After two jury losses, Bayer's Roundup heads back to court with 11,200 lawsuits pending

The legal troubles keep mounting for German pharmaceutical giant Bayer since it acquired Monsanto last June for $62.5 billion as its weedkiller Roundup has now been linked to a second man’s cancer and more than 11,200 other plaintiffs are waiting in the wings.

This week, a federal jury in San Francisco found that Monsanto's Roundup was a “substantial factor” in causing 70-year-old Edwin Hardeman to develop non-Hodgkin's lymphoma. The company denies the connection. The trial now moves to phase two, which will decide whether Monsanto's conduct makes it liable.

The loss follows last year's groundbreaking case when another California jury found that the weedkiller was responsible for Dewayne “Lee” Johnson developing the same type of cancer. Last August, a jury awarded Johnson $289 million, which was later reduced to $78.5 million.

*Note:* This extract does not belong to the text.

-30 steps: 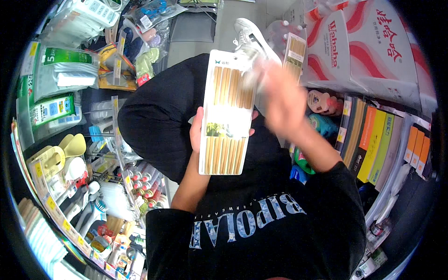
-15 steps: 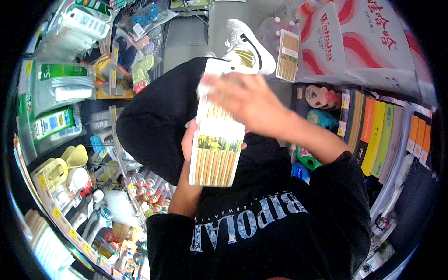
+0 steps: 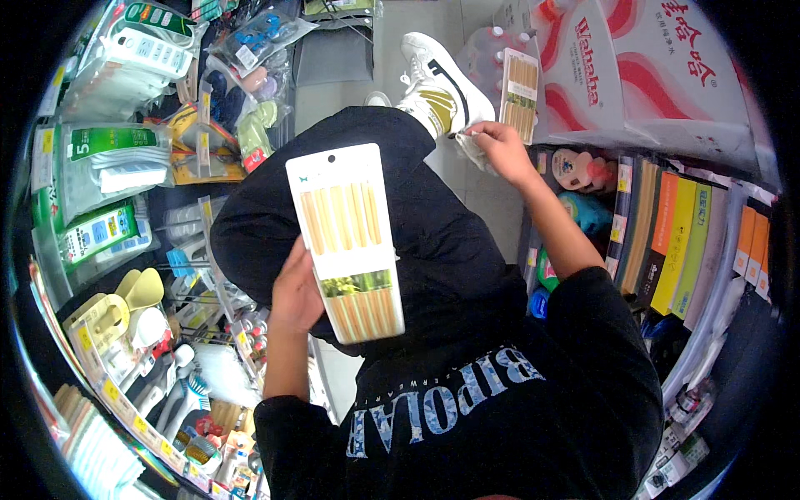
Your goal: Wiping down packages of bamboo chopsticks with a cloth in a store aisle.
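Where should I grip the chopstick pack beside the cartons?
Probably pinch the chopstick pack by its left long edge, coming from the lower left: it looks flat, and cartons crowd its right. The right hand nearby holds a cloth-like wad.

Your left hand (image 3: pixel 296 289) grips on the near side of your bent knee (image 3: pixel 271 179), most of its fingers hidden from view, the left forearm (image 3: pixel 286 358) rising almost straight behind it. Your right hand (image 3: pixel 502 154) is well to the right of that knee, fingers curled in a pinch, the right forearm (image 3: pixel 562 221) slanting forward and inward.
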Demonstrator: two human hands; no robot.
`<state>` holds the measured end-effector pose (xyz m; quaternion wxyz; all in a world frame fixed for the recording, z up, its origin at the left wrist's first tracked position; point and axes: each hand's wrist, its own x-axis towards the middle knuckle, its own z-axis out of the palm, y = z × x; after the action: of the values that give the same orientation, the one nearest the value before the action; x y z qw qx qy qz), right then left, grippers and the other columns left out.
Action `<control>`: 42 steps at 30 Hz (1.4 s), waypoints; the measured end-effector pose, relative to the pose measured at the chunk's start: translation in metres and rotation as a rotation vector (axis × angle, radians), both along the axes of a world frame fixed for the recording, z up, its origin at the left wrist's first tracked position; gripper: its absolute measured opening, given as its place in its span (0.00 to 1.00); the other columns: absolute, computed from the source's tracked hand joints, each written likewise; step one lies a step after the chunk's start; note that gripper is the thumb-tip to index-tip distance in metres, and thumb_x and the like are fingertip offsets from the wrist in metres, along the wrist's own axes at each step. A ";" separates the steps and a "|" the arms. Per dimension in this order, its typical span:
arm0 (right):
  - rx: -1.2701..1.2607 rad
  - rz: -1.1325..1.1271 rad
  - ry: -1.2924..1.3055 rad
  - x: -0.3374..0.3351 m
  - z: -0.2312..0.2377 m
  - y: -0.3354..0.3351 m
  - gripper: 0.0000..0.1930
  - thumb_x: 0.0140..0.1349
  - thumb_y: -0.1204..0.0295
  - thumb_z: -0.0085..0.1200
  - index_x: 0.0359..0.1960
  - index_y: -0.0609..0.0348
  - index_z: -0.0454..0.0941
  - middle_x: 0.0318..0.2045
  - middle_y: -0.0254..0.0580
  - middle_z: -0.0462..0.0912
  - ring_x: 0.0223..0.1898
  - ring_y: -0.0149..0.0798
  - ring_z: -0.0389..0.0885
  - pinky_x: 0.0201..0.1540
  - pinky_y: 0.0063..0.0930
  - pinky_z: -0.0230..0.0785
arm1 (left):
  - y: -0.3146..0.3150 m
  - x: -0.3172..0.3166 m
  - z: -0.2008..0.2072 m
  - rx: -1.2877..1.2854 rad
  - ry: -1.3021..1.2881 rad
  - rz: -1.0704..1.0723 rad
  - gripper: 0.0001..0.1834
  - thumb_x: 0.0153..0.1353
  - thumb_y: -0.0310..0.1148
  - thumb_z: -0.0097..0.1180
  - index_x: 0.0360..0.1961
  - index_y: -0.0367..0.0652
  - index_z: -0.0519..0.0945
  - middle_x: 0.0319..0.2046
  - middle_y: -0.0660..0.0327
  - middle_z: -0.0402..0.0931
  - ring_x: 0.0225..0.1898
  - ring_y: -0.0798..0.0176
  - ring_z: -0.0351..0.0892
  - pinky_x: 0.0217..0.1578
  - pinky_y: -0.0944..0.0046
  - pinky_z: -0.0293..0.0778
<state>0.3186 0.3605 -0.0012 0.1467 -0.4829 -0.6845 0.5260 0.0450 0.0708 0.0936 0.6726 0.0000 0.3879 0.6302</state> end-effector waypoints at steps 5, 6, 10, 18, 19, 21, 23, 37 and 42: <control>-0.085 -0.015 0.003 0.007 -0.012 -0.009 0.11 0.60 0.74 0.47 0.38 0.67 0.80 0.32 0.35 0.82 0.34 0.27 0.76 0.41 0.22 0.68 | 0.037 -0.026 0.023 -0.084 0.233 -0.207 0.22 0.67 0.29 0.40 0.61 0.35 0.68 0.53 0.52 0.76 0.54 0.59 0.76 0.56 0.62 0.69; -0.051 0.022 -0.027 0.009 -0.013 -0.007 0.11 0.59 0.73 0.48 0.38 0.66 0.81 0.32 0.37 0.82 0.35 0.28 0.77 0.42 0.23 0.68 | 0.047 -0.023 0.026 -0.160 0.355 -0.372 0.19 0.67 0.29 0.41 0.57 0.34 0.71 0.49 0.55 0.78 0.50 0.62 0.78 0.53 0.64 0.70; -0.028 0.051 -0.131 0.024 -0.031 0.002 0.16 0.56 0.65 0.52 0.37 0.65 0.82 0.34 0.52 0.84 0.37 0.45 0.83 0.44 0.35 0.71 | 0.064 0.008 0.014 -0.094 0.846 -0.852 0.17 0.68 0.32 0.40 0.50 0.33 0.75 0.39 0.52 0.81 0.40 0.57 0.81 0.43 0.62 0.72; -0.067 -0.359 -0.476 0.127 -0.148 0.086 0.25 0.52 0.53 0.59 0.39 0.67 0.82 0.33 0.56 0.84 0.37 0.46 0.83 0.43 0.37 0.72 | 0.070 0.055 0.025 -0.112 1.221 -0.955 0.23 0.67 0.38 0.43 0.57 0.31 0.69 0.46 0.38 0.75 0.48 0.37 0.75 0.49 0.50 0.70; -0.075 -0.367 -0.476 0.135 -0.160 0.093 0.25 0.52 0.53 0.59 0.39 0.67 0.82 0.33 0.56 0.84 0.37 0.46 0.83 0.43 0.37 0.72 | 0.069 0.058 0.027 -0.111 1.221 -0.966 0.23 0.67 0.38 0.43 0.57 0.31 0.69 0.46 0.38 0.75 0.48 0.37 0.75 0.49 0.50 0.70; -0.122 -0.759 -0.531 0.148 -0.177 0.104 0.30 0.51 0.49 0.62 0.38 0.71 0.82 0.35 0.53 0.84 0.36 0.43 0.83 0.41 0.35 0.73 | 0.071 0.062 0.034 -0.123 1.465 -0.975 0.27 0.66 0.39 0.46 0.57 0.26 0.67 0.49 0.36 0.72 0.50 0.36 0.73 0.50 0.49 0.69; -0.183 -0.829 -0.558 0.158 -0.194 0.117 0.36 0.48 0.44 0.65 0.41 0.72 0.80 0.39 0.49 0.84 0.37 0.40 0.83 0.41 0.33 0.73 | 0.072 0.066 0.032 -0.108 1.496 -0.943 0.29 0.64 0.39 0.49 0.57 0.23 0.66 0.52 0.35 0.69 0.53 0.36 0.70 0.53 0.48 0.67; -0.560 -1.281 0.399 0.202 -0.266 0.126 0.19 0.62 0.66 0.59 0.50 0.66 0.74 0.41 0.42 0.83 0.39 0.38 0.83 0.42 0.32 0.75 | 0.143 0.034 0.023 -0.044 1.322 -0.531 0.17 0.60 0.22 0.50 0.51 0.35 0.74 0.48 0.51 0.77 0.42 0.60 0.79 0.43 0.65 0.73; -0.321 -1.276 0.195 0.143 -0.197 0.110 0.17 0.62 0.70 0.56 0.51 0.65 0.73 0.41 0.43 0.83 0.41 0.37 0.82 0.44 0.30 0.74 | 0.172 0.002 0.036 -0.088 1.109 -0.563 0.16 0.63 0.23 0.48 0.53 0.36 0.74 0.43 0.58 0.79 0.36 0.69 0.79 0.35 0.72 0.72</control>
<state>0.4611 0.4707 -0.1984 0.4168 -0.7596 -0.1611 0.4726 0.0466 0.2427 0.1296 0.5108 0.4019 0.6901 0.3182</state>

“Monsanto not only lost another trial this week but also this week the largest study ever done of 300,000 [farmers who were exposed to glyphosate]  showed an increased risk for the vast majority of non-Hodgkin’s lymphoma,” attorney Michael Miller of the Miller Firm, who served as one of Johnson’s attorneys during the trial and now represents several thousand other Roundup victims across the country, told FOX Business.